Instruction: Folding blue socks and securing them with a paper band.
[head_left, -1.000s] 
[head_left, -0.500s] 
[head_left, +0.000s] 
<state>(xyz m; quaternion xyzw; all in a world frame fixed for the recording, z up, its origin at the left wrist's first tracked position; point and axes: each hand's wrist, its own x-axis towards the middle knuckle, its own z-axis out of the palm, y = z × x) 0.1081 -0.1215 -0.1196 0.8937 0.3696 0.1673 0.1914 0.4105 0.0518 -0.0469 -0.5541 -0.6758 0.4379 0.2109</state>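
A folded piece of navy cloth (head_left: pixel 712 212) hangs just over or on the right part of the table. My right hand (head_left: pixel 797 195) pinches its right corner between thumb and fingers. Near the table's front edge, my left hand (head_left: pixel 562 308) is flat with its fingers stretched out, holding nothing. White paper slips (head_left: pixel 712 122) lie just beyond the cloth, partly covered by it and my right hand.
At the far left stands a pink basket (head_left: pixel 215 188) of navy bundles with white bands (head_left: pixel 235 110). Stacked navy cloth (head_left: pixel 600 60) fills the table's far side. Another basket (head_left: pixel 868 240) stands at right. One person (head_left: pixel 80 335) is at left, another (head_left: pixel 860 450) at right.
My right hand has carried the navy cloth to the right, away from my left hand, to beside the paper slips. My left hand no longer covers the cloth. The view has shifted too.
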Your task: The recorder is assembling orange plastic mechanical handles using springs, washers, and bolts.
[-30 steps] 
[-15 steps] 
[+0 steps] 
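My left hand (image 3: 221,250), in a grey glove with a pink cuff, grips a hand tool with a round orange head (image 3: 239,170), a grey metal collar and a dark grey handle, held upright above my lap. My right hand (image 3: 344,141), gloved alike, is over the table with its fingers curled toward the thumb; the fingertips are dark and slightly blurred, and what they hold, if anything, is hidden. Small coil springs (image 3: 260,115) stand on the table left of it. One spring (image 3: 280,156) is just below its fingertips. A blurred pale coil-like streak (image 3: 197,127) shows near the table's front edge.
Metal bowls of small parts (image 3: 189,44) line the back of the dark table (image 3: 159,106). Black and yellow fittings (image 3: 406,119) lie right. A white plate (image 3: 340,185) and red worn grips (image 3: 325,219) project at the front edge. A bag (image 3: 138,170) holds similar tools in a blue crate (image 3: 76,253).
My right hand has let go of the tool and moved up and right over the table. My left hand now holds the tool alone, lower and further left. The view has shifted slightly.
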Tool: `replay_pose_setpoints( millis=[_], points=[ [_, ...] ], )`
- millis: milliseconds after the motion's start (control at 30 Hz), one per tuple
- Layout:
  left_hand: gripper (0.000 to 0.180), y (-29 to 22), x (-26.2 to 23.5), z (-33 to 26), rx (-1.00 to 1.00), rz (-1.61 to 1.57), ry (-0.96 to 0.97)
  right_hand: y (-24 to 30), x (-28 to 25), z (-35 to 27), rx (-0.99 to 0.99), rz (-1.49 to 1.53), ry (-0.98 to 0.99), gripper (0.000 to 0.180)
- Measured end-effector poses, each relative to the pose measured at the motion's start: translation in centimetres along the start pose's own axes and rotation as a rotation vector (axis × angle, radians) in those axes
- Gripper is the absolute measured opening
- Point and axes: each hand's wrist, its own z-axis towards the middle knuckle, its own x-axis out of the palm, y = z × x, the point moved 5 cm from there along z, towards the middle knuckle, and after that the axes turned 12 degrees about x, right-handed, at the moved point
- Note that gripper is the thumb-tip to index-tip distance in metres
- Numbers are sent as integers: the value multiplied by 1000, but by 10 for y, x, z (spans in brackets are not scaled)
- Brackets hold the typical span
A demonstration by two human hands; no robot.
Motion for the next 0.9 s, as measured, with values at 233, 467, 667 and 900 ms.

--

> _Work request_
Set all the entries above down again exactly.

> _Problem solution_
Instruction: Folding blue socks and securing them with a paper band.
[head_left, -1.000s] 
[head_left, -0.500s] 
[head_left, +0.000s] 
<state>(xyz m; quaternion xyzw; all in a world frame fixed for the recording, z up, its origin at the left wrist's first tracked position; point and axes: each hand's wrist, its own x-axis towards the middle knuckle, its own z-axis out of the palm, y = z × x) 0.1081 -0.1215 -0.1196 0.8937 0.3696 0.1673 0.1914 0.4105 0.0518 -0.0469 -0.5541 -0.6758 0.4379 0.2109</state>
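A folded piece of navy cloth (head_left: pixel 712 212) hangs just over or on the right part of the table. My right hand (head_left: pixel 797 195) pinches its right corner between thumb and fingers. Near the table's front edge, my left hand (head_left: pixel 562 308) is flat with its fingers stretched out, holding nothing. White paper slips (head_left: pixel 712 122) lie just beyond the cloth, partly covered by it and my right hand.
At the far left stands a pink basket (head_left: pixel 215 188) of navy bundles with white bands (head_left: pixel 235 110). Stacked navy cloth (head_left: pixel 600 60) fills the table's far side. Another basket (head_left: pixel 868 240) stands at right. One person (head_left: pixel 80 335) is at left, another (head_left: pixel 860 450) at right.
My right hand has carried the navy cloth to the right, away from my left hand, to beside the paper slips. My left hand no longer covers the cloth. The view has shifted too.
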Your task: The recorder is assembling orange plastic mechanical handles using springs, washers, and bolts.
[-30 steps] 
[-15 steps] 
[+0 steps] 
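My left hand (image 3: 221,250), in a grey glove with a pink cuff, grips a hand tool with a round orange head (image 3: 239,170), a grey metal collar and a dark grey handle, held upright above my lap. My right hand (image 3: 344,141), gloved alike, is over the table with its fingers curled toward the thumb; the fingertips are dark and slightly blurred, and what they hold, if anything, is hidden. Small coil springs (image 3: 260,115) stand on the table left of it. One spring (image 3: 280,156) is just below its fingertips. A blurred pale coil-like streak (image 3: 197,127) shows near the table's front edge.
Metal bowls of small parts (image 3: 189,44) line the back of the dark table (image 3: 159,106). Black and yellow fittings (image 3: 406,119) lie right. A white plate (image 3: 340,185) and red worn grips (image 3: 325,219) project at the front edge. A bag (image 3: 138,170) holds similar tools in a blue crate (image 3: 76,253).
My right hand has let go of the tool and moved up and right over the table. My left hand now holds the tool alone, lower and further left. The view has shifted slightly.
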Tool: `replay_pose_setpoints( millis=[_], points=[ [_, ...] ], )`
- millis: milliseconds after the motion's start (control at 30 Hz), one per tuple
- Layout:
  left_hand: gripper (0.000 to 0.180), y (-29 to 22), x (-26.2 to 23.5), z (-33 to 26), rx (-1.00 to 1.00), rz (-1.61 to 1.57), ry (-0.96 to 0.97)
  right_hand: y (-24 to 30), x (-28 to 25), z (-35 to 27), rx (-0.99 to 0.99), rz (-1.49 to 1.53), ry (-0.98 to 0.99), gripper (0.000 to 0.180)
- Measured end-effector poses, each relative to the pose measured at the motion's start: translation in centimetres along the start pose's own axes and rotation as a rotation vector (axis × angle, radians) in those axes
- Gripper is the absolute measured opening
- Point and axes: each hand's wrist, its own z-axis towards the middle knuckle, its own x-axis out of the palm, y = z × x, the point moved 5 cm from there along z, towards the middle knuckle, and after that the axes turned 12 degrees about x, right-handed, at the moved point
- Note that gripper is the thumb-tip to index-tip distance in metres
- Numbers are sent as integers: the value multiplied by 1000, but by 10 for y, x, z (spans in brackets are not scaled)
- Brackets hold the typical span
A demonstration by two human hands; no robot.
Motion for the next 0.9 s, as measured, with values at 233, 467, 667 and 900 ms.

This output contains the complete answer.